Nested in the nice improvement to aesthetics and accuracy is the ability to merge multiple small orthophotos into a mosaic of a large geographic area. We take this for granted today in our global basemaps built from aerial and satellite imagery, but it was a fundamental unlock for large scale geographic mapping from remotely sensed data.

Terrestrial 3D Mapping

In the emerging work around AR and autonomy we see lots of the same problems creating challenges. On one hand we have amazing advancement, like “on-the-fly” dynamic depth mapping to handle real time occlusion for AR. On the other hand we struggle persisting these depth maps and creating a persistent 3D maps of the globe. Arguably we lack the orthorectification process to make a 3D terrestrial mosaic of the globe. This is even more challenging in AR/autonomy in that our mosaic also needs to dynamically update.

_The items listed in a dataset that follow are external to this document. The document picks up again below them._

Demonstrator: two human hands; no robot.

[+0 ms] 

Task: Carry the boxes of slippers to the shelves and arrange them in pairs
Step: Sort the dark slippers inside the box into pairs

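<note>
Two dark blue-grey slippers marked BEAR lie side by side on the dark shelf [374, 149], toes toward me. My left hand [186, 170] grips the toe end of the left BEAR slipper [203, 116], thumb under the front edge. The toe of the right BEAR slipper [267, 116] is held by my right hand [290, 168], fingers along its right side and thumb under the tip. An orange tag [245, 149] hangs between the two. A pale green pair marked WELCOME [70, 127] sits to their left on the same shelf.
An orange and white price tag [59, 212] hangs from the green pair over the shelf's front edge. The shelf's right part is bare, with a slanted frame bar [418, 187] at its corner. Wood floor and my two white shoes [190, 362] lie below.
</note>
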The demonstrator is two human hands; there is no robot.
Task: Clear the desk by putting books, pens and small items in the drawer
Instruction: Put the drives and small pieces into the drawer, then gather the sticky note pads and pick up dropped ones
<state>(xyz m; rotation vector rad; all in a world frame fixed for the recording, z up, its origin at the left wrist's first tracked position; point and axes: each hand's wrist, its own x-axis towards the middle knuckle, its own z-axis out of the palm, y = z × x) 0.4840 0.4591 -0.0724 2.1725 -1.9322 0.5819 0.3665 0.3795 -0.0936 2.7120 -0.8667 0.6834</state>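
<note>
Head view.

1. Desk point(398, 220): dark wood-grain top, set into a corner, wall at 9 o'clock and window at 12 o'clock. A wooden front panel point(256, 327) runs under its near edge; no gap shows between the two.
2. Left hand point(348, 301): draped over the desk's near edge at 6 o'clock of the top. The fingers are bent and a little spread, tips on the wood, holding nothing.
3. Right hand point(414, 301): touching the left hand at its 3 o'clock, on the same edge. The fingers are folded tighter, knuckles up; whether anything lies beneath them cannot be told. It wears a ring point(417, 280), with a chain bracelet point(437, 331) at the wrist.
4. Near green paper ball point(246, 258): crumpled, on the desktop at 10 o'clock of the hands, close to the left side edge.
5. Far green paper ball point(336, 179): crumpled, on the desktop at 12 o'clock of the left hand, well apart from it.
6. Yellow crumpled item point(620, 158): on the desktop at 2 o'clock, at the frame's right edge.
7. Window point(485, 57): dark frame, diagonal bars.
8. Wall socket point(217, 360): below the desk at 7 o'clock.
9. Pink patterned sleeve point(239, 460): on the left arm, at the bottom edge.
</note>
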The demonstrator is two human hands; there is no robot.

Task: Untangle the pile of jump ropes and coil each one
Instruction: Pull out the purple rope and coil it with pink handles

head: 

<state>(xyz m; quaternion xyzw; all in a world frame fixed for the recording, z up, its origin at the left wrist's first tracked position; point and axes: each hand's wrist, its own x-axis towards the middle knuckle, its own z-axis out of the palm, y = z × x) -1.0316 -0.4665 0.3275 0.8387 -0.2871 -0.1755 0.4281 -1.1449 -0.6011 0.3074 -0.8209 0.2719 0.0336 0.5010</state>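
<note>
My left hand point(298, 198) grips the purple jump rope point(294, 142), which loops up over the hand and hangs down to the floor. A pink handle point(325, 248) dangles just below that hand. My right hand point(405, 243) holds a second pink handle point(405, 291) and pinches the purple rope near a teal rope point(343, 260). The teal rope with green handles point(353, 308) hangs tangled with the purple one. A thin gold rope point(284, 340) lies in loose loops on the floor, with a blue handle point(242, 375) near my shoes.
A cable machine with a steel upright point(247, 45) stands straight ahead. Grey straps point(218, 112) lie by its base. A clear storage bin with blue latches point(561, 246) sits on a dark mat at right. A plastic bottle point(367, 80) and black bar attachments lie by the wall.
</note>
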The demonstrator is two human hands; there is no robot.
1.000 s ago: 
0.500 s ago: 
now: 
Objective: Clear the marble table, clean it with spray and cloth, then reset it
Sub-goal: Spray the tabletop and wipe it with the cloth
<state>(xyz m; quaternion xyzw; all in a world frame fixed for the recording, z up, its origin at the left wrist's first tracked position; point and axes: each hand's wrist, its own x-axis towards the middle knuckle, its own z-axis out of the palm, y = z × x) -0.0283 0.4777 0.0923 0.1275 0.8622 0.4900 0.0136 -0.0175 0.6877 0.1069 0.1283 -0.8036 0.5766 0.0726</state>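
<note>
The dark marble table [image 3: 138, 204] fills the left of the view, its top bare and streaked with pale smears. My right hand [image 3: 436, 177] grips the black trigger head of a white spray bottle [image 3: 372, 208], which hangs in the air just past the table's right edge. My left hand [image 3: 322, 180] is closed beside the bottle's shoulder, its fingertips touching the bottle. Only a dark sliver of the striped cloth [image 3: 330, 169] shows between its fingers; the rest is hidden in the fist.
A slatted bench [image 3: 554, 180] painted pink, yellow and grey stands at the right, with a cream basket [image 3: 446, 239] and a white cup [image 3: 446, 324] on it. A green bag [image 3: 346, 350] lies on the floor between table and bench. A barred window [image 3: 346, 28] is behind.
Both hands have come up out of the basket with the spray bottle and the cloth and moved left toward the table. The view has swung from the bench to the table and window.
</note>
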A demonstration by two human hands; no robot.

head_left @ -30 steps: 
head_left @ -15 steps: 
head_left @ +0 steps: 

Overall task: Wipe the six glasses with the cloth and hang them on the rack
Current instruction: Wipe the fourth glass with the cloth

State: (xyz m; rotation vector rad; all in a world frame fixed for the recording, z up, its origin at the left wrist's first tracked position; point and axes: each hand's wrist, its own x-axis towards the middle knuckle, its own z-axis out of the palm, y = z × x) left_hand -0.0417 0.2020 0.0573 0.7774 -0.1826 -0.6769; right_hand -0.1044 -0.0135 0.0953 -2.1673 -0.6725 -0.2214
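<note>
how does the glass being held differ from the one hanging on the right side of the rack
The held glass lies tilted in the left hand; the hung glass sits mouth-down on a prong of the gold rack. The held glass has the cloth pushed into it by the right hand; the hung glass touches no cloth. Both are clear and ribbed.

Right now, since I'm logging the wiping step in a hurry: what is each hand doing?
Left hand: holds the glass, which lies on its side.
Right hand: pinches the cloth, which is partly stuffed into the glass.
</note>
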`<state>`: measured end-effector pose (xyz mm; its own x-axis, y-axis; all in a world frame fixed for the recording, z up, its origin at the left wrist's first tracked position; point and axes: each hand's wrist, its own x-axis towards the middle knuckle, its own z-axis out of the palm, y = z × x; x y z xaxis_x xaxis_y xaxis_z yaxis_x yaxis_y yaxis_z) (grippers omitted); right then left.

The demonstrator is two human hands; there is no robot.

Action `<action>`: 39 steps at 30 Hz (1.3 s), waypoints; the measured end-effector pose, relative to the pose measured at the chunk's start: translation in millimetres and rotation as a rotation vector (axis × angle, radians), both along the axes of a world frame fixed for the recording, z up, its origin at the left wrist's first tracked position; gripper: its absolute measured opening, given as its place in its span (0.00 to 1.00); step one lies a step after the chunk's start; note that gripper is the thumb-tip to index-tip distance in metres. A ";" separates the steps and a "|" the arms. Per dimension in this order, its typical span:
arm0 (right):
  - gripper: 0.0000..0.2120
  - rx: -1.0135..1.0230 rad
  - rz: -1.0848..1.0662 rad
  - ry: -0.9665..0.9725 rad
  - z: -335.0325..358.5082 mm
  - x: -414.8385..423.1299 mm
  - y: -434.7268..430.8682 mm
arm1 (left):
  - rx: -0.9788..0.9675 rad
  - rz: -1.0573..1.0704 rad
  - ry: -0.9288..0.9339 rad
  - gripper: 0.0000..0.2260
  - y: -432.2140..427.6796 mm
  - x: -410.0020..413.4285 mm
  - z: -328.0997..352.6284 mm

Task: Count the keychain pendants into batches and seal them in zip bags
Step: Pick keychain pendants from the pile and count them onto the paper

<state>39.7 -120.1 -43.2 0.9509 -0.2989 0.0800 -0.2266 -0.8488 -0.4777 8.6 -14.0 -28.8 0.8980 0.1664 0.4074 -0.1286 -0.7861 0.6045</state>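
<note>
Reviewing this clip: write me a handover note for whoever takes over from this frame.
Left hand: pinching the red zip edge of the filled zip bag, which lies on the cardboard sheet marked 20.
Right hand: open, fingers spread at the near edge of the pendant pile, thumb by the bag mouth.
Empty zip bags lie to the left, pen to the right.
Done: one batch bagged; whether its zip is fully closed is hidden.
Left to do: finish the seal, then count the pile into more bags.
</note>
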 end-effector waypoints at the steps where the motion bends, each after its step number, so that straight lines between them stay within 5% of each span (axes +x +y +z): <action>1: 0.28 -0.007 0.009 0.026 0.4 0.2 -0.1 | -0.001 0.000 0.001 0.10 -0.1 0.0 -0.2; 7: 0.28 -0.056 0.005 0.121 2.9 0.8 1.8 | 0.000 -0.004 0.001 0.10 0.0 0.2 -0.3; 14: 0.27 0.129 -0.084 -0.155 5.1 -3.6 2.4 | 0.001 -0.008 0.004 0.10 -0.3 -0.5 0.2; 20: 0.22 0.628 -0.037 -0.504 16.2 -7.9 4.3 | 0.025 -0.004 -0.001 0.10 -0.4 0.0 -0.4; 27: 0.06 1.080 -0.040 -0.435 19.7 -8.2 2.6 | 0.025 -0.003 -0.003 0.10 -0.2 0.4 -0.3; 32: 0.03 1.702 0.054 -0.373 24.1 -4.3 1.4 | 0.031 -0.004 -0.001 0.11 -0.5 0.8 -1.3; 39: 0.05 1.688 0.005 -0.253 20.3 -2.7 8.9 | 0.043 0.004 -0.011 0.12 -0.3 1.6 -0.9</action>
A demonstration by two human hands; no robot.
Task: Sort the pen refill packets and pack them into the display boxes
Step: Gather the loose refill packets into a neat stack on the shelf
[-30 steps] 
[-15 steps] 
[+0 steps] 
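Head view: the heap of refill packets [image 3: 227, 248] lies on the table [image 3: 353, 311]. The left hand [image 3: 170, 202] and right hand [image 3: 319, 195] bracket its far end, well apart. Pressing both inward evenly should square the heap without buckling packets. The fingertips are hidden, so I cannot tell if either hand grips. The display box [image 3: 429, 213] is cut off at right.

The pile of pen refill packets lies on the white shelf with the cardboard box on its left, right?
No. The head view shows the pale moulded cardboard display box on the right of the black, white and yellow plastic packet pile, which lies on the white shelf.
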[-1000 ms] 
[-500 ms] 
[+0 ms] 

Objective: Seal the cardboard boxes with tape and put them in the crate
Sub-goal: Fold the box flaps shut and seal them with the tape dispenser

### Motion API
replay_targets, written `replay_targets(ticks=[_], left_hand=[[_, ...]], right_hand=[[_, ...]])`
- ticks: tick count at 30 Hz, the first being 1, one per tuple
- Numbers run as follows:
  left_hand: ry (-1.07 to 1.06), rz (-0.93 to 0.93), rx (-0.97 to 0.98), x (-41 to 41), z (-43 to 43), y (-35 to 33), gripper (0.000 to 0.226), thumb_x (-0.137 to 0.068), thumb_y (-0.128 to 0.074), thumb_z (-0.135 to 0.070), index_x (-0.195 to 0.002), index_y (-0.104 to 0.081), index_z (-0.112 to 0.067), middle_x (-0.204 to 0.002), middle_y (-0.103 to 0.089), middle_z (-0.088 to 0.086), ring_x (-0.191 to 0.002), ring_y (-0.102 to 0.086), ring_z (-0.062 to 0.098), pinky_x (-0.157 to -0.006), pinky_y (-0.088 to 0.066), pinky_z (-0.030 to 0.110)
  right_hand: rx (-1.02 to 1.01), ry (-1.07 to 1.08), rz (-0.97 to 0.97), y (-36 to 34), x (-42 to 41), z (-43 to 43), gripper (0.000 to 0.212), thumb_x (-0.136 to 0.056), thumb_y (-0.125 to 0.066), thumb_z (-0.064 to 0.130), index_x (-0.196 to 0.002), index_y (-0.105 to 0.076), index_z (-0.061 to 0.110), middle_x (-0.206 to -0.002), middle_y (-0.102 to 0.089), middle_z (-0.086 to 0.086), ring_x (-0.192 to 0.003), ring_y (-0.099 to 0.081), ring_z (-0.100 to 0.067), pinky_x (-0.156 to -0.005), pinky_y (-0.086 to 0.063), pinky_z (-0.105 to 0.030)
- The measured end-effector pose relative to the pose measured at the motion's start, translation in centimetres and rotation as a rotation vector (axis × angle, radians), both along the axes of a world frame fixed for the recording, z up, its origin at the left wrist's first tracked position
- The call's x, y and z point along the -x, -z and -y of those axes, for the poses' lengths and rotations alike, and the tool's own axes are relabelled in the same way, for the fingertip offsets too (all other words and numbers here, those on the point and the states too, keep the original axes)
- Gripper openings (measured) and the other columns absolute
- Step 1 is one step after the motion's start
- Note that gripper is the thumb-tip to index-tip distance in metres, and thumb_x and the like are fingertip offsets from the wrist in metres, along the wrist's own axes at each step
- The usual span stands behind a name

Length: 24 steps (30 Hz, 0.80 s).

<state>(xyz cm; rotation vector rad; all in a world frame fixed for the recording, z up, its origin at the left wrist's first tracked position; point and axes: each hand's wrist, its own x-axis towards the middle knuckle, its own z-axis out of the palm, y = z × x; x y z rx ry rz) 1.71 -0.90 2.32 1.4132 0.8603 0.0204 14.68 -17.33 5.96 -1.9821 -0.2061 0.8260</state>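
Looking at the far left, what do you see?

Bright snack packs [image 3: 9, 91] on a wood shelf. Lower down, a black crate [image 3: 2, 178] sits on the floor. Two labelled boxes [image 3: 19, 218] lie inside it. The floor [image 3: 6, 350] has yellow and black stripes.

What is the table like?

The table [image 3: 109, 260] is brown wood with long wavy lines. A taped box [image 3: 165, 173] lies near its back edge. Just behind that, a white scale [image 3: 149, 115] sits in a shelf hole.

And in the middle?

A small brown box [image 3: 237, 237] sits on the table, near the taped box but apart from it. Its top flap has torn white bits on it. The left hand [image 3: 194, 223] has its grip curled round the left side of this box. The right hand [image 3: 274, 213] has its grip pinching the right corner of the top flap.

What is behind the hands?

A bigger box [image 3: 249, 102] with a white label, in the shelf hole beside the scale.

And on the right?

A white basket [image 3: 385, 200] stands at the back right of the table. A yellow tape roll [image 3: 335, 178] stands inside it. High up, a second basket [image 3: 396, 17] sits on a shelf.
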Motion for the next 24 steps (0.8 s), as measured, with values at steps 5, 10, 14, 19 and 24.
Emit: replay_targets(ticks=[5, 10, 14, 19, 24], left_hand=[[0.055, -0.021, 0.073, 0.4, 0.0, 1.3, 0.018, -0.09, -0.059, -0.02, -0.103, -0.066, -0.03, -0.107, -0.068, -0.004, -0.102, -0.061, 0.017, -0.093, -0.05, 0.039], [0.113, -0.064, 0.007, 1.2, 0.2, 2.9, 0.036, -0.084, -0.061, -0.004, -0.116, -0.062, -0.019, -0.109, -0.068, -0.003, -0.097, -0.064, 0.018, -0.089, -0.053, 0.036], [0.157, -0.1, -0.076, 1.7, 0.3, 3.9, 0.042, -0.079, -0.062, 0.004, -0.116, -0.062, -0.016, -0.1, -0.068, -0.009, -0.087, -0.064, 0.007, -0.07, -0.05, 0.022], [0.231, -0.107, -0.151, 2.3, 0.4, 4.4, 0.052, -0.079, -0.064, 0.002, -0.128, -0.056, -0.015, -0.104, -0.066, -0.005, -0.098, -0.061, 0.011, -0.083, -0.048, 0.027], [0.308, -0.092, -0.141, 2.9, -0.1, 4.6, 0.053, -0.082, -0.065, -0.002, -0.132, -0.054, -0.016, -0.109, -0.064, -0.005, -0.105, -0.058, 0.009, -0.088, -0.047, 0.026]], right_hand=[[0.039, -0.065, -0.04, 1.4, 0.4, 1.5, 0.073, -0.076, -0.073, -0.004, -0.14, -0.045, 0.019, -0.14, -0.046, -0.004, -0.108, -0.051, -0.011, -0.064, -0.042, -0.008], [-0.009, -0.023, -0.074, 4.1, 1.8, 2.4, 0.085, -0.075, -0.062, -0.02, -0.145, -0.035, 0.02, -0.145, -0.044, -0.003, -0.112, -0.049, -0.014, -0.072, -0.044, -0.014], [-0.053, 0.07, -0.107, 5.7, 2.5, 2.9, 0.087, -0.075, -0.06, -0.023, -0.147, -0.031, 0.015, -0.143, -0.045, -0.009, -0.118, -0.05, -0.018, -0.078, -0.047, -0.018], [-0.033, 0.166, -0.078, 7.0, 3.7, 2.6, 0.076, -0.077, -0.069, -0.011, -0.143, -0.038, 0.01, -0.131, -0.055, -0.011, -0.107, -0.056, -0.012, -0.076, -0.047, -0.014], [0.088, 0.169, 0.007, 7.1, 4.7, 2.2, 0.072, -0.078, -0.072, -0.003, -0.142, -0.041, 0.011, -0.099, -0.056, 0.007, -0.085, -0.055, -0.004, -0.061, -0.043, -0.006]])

Satellite and aerial mosaics are updated infrequently. In the best case scenario — where you have persistent satellite collections — basemaps are current to within a year and updated in part per quarter. This begs the question we began with — is it possible to add depth with spatial coordinates to any camera image. If so we are one step closer to creating both the persistence and mosaicing ability that would be ideal of AR/autonomy.

Let’s Give it a Go

We already have an open 3D map of Downtown Boulder we generated in one of our previous experiments. Recently we took that data and co-registered it with Nearmap aerial data as well as City of Boulder LiDAR.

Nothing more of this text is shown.